TASK TO CARRY OUT -> Reproduce the full listing that follows, matching it exactly.
>>
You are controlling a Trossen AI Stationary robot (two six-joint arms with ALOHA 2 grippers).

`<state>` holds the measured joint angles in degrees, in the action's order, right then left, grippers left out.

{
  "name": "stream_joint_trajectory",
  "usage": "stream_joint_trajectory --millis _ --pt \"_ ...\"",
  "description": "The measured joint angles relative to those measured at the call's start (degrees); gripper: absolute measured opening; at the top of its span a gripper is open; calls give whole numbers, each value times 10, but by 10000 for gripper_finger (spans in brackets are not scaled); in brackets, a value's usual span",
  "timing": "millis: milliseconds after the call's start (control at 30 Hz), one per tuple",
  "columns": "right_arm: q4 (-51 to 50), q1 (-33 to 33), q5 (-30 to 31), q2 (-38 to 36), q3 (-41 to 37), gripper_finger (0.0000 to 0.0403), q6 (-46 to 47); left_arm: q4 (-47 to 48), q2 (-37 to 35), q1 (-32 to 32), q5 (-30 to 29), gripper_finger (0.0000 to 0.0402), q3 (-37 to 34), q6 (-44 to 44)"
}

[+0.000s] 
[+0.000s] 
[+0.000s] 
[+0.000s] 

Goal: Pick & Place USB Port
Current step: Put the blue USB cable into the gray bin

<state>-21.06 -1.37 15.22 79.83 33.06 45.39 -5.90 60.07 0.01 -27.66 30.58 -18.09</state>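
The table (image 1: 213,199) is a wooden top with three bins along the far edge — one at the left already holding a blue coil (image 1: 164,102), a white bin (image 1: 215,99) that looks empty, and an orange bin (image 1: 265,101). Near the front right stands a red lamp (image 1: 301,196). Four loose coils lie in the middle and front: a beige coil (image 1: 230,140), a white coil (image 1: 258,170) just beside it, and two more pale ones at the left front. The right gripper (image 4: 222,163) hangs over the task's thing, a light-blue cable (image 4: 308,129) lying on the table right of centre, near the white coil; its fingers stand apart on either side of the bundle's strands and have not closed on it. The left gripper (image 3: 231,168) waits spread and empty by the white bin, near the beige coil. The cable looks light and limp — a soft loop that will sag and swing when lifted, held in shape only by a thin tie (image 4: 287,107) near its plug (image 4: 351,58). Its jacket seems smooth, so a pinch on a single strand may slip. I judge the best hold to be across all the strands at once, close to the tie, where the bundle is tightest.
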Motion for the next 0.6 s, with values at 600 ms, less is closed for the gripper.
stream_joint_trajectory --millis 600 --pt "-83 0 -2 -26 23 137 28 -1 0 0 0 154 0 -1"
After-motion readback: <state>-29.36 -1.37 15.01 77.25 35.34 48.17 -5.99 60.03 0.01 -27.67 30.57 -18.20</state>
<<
SOLUTION FOR THIS TASK ->
You are controlling a Trossen AI Stationary robot (two six-joint arms with ALOHA 2 grippers).

`<state>` holds the measured joint angles in degrees, in the action's order, right then left, grippers left out.

{
  "name": "stream_joint_trajectory",
  "usage": "stream_joint_trajectory --millis _ --pt \"_ ...\"",
  "description": "The measured joint angles relative to those measured at the call's start (degrees); gripper: absolute measured opening; at the top of its span a gripper is open; calls give whole numbers, each value times 10, but by 10000 for gripper_finger (spans in brackets are not scaled); in brackets, a value's usual span",
  "timing": "millis: milliseconds after the call's start (control at 30 Hz), one per tuple",
  "columns": "right_arm: q4 (-51 to 50), q1 (-33 to 33), q5 (-30 to 31), q2 (-38 to 36), q3 (-41 to 37), gripper_finger (0.0000 to 0.0403), q6 (-46 to 47); left_arm: q4 (-47 to 48), q2 (-37 to 35), q1 (-32 to 32), q5 (-30 to 29), gripper_finger (0.0000 to 0.0402), q3 (-37 to 34), q6 (-44 to 44)"
}

[+0.000s] 
[+0.000s] 
[+0.000s] 
[+0.000s] 

Goal: Pick & Place USB Port
Current step: Put the blue USB cable into the gray bin

<state>-21.06 -1.37 15.22 79.83 33.06 45.39 -5.90 60.07 0.01 -27.66 30.58 -18.09</state>
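The table (image 1: 213,199) is a wooden top with three bins along the far edge — one at the left already holding a blue coil (image 1: 164,102), a white bin (image 1: 215,99) that looks empty, and an orange bin (image 1: 265,101). Near the front right stands a red lamp (image 1: 301,196). Four loose coils lie in the middle and front: a beige coil (image 1: 230,140), a white coil (image 1: 258,170) just beside it, and two more pale ones at the left front. The right gripper (image 4: 222,163) hangs over the task's thing, a light-blue cable (image 4: 308,129) lying on the table right of centre, near the white coil; its fingers stand apart on either side of the bundle's strands and have not closed on it. The left gripper (image 3: 231,168) waits spread and empty by the white bin, near the beige coil. The cable looks light and limp — a soft loop that will sag and swing when lifted, held in shape only by a thin tie (image 4: 287,107) near its plug (image 4: 351,58). Its jacket seems smooth, so a pinch on a single strand may slip. I judge the best hold to be across all the strands at once, close to the tie, where the bundle is tightest.
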Motion for the next 0.6 s, with values at 600 ms, less is closed for the gripper.
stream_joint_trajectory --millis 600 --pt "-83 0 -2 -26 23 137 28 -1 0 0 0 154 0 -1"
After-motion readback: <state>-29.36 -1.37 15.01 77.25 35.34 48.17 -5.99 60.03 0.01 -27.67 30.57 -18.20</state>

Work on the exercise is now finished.